**What you are asked to do:**
Among the entries below, only the lines from the one with "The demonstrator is" through the one with "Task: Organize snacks" are wanted, reproduced exactly. Pictures are not wanted.
(Records to use)
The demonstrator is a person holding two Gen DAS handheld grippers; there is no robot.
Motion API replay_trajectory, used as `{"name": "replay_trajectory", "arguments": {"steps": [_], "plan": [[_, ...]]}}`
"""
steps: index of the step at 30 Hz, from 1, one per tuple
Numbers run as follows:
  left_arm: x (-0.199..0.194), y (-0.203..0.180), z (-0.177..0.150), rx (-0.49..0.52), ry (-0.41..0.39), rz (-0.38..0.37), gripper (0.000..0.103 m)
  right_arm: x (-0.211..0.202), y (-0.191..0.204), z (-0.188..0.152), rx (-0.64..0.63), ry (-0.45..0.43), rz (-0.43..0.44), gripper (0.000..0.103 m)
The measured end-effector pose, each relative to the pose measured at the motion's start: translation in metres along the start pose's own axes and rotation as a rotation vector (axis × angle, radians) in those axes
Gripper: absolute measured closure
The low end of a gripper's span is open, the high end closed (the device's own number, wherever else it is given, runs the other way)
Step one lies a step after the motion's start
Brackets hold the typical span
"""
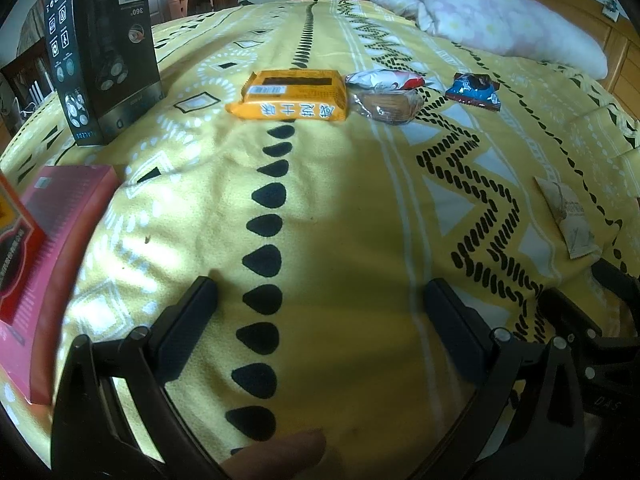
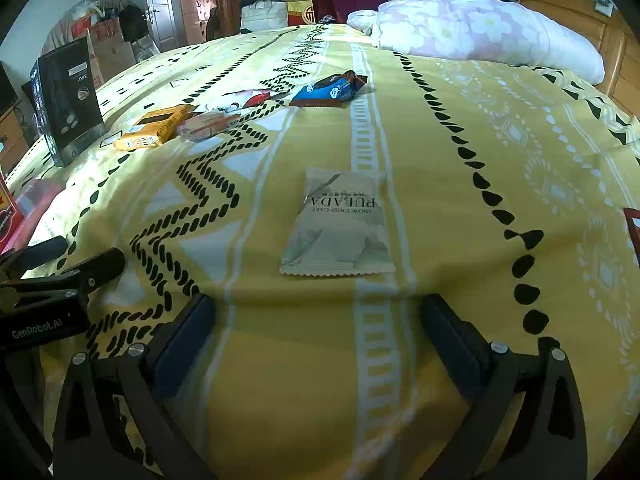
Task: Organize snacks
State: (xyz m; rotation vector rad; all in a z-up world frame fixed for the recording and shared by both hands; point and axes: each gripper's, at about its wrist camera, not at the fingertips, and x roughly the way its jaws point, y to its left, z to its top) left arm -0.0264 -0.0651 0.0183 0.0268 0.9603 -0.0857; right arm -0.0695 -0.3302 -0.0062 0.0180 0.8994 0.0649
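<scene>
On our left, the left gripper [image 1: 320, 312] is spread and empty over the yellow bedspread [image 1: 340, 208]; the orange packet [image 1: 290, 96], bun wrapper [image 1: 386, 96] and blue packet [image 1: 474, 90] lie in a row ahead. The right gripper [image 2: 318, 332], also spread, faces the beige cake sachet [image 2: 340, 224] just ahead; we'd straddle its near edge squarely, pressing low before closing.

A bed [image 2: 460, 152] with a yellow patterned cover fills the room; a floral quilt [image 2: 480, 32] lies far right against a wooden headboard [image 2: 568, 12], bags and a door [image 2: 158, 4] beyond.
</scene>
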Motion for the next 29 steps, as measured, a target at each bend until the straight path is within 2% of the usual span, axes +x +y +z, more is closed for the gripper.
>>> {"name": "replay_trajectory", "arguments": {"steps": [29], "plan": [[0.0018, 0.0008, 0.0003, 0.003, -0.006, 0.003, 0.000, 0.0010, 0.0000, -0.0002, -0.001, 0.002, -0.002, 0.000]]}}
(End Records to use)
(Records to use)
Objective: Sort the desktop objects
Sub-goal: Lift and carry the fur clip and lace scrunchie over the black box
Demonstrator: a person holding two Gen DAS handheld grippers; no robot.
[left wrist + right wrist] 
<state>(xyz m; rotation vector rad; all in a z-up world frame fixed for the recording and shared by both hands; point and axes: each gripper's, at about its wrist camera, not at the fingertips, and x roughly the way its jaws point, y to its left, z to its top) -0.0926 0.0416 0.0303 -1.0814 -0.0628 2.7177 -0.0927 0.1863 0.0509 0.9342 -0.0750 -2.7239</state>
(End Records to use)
**Solved problem:**
The demonstrator is a person holding two Gen DAS handheld grippers; there is no robot.
Motion API replay_trajectory, used as `{"name": "replay_trajectory", "arguments": {"steps": [_], "plan": [[_, ...]]}}`
"""
steps: index of the step at 30 Hz, from 1, one per tuple
Numbers run as follows:
  left_arm: x (-0.199..0.194), y (-0.203..0.180), z (-0.177..0.150), rx (-0.49..0.52), ry (-0.41..0.39), rz (-0.38..0.37), gripper (0.000..0.103 m)
  right_arm: x (-0.211..0.202), y (-0.191..0.204), z (-0.188..0.152), rx (-0.64..0.63), ry (-0.45..0.43), rz (-0.43..0.44), gripper (0.000..0.103 m)
The measured end-effector pose, each relative to the pose measured at the motion's start: translation in metres along the start pose's own axes and rotation as a rotation vector (axis × angle, radians) in those axes
Gripper: absolute measured closure
The low end of a gripper's span is open, the high end closed (the device's own number, wherever else it is given, runs the other way)
Step one lies a step after the motion's start
Brackets hold the typical span
"""
Task: Organize snacks

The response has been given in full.